En rouvrant le dossier des mutineries de 1917, André Loez renouvelle l’historiographie de la Première Guerre mondiale.

Une approche renouvelée des mutineries

 

L’histoire des mutineries de 1917 a engendré une importante littérature historique. Rupture évidente de la cohésion nationale, l’événement, même s’il est limité dans le temps, symbolise à lui seul la fin de l’Union sacrée. On pourrait croire que tout a été dit sur le sujet et pourtant André Loez apporte un éclairage nouveau sur ces événements. L’ouvrage est intéressant à plus d’un titre. D’abord, parce qu’il renouvelle le questionnement sur les mutineries. Ensuite, plus généralement, son travail est l’occasion d’une réflexion plus générale sur les sources historiques, leur silence et leur sincérité, et sur le travail de l’historien en général. Au fil de la lecture, on est frappé par la grande rigueur de l’auteur, qui lui a permis de prendre en compte toutes les dimensions de ces mutineries et l’a conduit à s’intéresser à l’ensemble des mutins, et pas seulement aux plus cultivés d’entre eux.

L’ouvrage est étayé par une solide documentation.
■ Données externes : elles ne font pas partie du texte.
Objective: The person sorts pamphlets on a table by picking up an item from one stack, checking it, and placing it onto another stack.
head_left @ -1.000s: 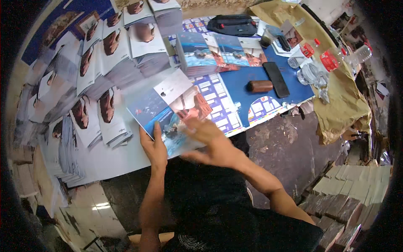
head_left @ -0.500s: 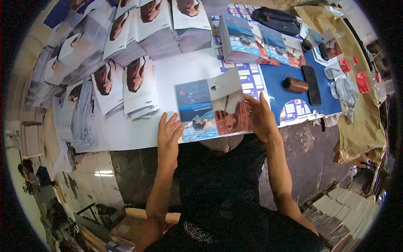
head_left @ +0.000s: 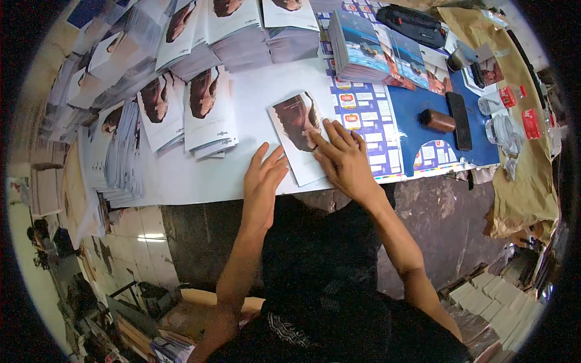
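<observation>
A folded leaflet (head_left: pixel 307 164) lies slightly tilted on the white tabletop, its cover carrying a dark reddish-brown picture. My right hand (head_left: pixel 349 162) rests on its right side, fingers stretched flat across the paper. Beside the lower left edge is my left hand (head_left: pixel 261 190), open, with its fingers apart and nothing held. To the left, two small piles of matching folded leaflets (head_left: pixel 209 124) (head_left: pixel 160 115) sit side by side. A stack of sheets with blue and brown pictures (head_left: pixel 361 51) stands at the back right.
Tall stacks of leaflets (head_left: pixel 241 54) line the back and left, some leaning (head_left: pixel 121 157). On the blue board at right lie a black phone (head_left: pixel 461 121) and a brown cylindrical object (head_left: pixel 437 120). Plastic bottles (head_left: pixel 507 97), a black bag (head_left: pixel 413 26) and brown paper (head_left: pixel 523 196) are farther right.
The sheet, spread open between my hands before, is now folded over with its cover up. My right hand has moved left onto it, while the left stays near its left edge.
</observation>
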`<state>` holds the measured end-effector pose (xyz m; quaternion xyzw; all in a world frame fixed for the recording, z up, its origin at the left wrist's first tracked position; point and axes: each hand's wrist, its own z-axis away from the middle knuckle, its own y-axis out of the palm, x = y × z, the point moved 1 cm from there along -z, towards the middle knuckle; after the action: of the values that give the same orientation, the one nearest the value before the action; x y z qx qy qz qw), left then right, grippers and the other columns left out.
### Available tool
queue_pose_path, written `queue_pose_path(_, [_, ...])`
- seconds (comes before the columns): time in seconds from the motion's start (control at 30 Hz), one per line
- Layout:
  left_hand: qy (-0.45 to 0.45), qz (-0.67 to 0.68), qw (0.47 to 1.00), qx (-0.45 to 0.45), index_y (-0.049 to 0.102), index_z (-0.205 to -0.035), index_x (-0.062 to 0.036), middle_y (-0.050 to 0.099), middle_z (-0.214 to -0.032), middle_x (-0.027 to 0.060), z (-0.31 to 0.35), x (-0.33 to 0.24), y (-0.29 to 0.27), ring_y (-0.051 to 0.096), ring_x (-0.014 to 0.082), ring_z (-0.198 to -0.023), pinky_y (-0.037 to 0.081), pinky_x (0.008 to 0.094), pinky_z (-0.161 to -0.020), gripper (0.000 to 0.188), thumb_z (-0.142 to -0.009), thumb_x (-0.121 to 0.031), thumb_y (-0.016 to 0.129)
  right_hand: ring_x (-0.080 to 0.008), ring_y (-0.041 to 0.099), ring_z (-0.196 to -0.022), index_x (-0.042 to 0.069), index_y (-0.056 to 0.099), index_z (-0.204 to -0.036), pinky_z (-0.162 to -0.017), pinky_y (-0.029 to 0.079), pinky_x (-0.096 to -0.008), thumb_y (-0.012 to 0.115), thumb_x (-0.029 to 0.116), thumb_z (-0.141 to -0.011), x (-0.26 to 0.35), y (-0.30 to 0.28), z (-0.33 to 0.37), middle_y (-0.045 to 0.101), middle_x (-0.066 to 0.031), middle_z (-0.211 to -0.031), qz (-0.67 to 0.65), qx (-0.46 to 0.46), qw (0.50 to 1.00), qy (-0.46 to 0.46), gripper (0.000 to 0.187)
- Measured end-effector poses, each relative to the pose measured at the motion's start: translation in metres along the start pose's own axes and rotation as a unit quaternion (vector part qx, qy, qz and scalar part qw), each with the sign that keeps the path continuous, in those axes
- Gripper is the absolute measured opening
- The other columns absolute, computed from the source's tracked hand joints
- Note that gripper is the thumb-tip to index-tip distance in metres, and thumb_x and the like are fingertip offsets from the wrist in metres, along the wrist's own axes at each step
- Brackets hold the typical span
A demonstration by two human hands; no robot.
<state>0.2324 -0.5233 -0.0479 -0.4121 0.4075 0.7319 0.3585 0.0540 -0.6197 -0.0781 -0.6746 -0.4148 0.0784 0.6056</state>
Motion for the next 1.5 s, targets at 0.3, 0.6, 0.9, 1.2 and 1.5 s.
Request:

Il inaugure sans doute une nouvelle époque, dans laquelle l’exemplaire papier est complété par des ressources en ligne. Ainsi, des annexes au livre sont disponibles sur Internet, sur le site du Crid 14-18 (Collectif international de Recherches et de débat sur la guerre de 1914-1918). Ces documents sont constitués de tableaux qui recensent les différentes mutineries et les sources dont on dispose. Ils établissent également des données statistiques sur l’identité des mutins et de la répression qu’ils ont subie. Plus traditionnels, une bibliographie et un guide des sources figurent dans l’annexe en ligne, ce qui permet d’alléger le livre.
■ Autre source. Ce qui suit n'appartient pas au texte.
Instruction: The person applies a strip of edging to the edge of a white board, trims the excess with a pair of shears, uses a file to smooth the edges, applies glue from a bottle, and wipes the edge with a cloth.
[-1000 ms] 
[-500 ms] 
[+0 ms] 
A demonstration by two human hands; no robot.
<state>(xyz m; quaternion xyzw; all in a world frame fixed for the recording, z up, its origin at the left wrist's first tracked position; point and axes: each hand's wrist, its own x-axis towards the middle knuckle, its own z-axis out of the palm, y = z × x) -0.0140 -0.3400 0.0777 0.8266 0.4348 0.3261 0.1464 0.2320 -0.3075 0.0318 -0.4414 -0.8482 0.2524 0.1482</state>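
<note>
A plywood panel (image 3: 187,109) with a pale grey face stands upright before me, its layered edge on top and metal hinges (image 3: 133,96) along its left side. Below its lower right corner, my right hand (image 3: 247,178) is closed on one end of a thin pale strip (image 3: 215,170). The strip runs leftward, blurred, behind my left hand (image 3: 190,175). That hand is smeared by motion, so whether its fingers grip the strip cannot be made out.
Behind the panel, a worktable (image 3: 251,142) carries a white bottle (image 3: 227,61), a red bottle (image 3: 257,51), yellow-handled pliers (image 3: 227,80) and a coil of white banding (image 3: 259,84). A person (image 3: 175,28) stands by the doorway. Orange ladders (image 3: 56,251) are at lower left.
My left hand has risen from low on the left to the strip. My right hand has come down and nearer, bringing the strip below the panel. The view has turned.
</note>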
Toutes les composantes des mutineries ont été réexaminées. Pour commencer, les mutineries sont insérées dans le temps long. André Loez revisite l’historiographie récente de la Première Guerre mondiale. Il en vient à rejeter les explications traditionnelles du conflit. Pour lui, les soldats ne se sont pas battus par consentement, ou par patriotisme, pas plus qu’à cause du poids de la contrainte que l’autorité militaire ferait peser sur eux en cas de révolte. Il dépasse cette opposition et propose, au contraire, une nouvelle clé, une "hypothèse sociologique"   , selon laquelle on ne fait la guerre tout simplement parce qu’on n’a pas le choix, aucune autre alternative valable n’existe pour les combattants. Dans une société qui exalte la virilité et le courage, déserter ou refuser la guerre est tout simplement impossible. André Loez montre que les soldats s’adaptent peu à peu au conflit et à sa durée. S’instaure un "rapport ordinaire à la guerre"   , selon lequel être soldat devient un métier et génère de nouvelles habitudes, de nouvelles pratiques. Dans ces conditions, on espère la fin de la guerre, sans pouvoir la penser formellement. Chaque événement extérieur n’est espéré que dans la mesure où il peut abréger le conflit et mettre un terme aux terribles conditions de vie des combattants. Les refus d’obéissance sont toujours isolés et ne sauraient remettre en cause la guerre dans son ensemble.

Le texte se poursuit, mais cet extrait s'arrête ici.